Saturday, March 9, 2019

Year 9, Day 68: Jeremiah 15


Theological Commentary: Click Here



Today’s chapter starts right where yesterday’s left off.  Not only did God tell Jeremiah to not longer pray for the people, today God tells Jeremiah that He is tired of relenting!  I cannot imagine hearing the Lord say that He is tired of relenting.  After all, to be tired of relenting means that He grace, love, and mercy are expired.  It must be an awful place to be at the end of God’s grace, love, and mercy!



Then God tells Jeremiah that He doesn’t really care which punishment they choose.  To the people that outright want to die, let them have the sword.  To those who can’t face the sword, they can have pestilence.  To those who don’t want disease, they can hunger.  Those who want none of the above can choose captivity.



The real sorrow in this understanding is that God is telling them that He really doesn’t care how they die.  He doesn’t care if they go away mad, He just wants them to go away!  Jeremiah gives us a great glimpse into the absolute frustration God feels over His people.



In the end, Jeremiah continues to plead.  Jeremiah trusts that a God at the end of Hs rope is still a God of grace, love, and mercy.  Jeremiah asks one more time for mercy, and God shows Jeremiah what is truly at the heart of God.



God tells Jeremiah that even now, if the people repent, that God will have mercy.  He doesn’t say that they will be able to avoid the consequences.  He certainly doesn’t promise that life will go easy on the people.  He merely says that if the people repent, God will restore them.



In fact, we know that God is true to this word.  God does restore them.  After seventy years in captivity under the Babylonians and then the Persians, God allows the people to come back to the Promised Land.  The people do return to the Lord.  In captivity, the people relearn His ways.  In captivity, the people learn to trust in the Lord.  God is true to His word.  It takes captivity to bring it about, but God does restore them when they return to Him.

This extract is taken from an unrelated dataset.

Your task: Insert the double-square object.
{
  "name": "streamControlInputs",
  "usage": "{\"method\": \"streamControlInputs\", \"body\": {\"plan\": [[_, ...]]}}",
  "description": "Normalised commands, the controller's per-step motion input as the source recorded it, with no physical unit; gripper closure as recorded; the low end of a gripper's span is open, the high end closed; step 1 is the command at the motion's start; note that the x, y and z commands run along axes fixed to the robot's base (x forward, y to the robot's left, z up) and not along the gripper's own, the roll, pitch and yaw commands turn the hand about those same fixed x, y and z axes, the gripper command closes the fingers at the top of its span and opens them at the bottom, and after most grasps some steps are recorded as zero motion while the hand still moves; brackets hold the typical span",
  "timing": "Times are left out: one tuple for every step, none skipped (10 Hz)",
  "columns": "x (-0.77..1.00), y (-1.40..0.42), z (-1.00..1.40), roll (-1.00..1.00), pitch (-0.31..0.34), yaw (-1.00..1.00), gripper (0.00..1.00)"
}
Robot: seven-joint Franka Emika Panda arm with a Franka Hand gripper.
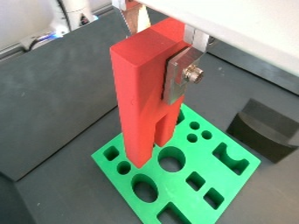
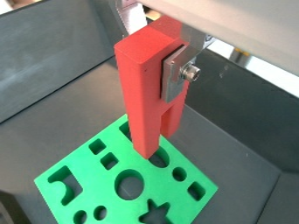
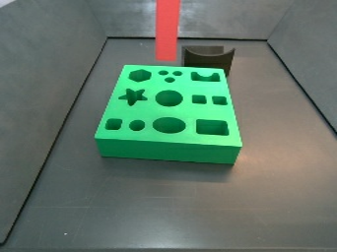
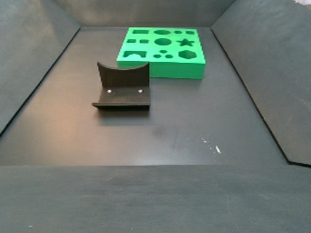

For me, I think this is the real lesson over the last two chapters.  I can’t imagine being in the place where God tells people not to pray for me.  I can’t imagine being in a place where God doesn’t care how I die.  I can’t imagine being in a place where God says, “Don’t go away mad, just go away.”  But the truth about God is that even when He is in any of those places, He is still open to restoration.  In fact, He wants restoration.  He doesn’t want to be in a place where His people frustrate Him.  He wants to be in a place where His people are a joy to Him.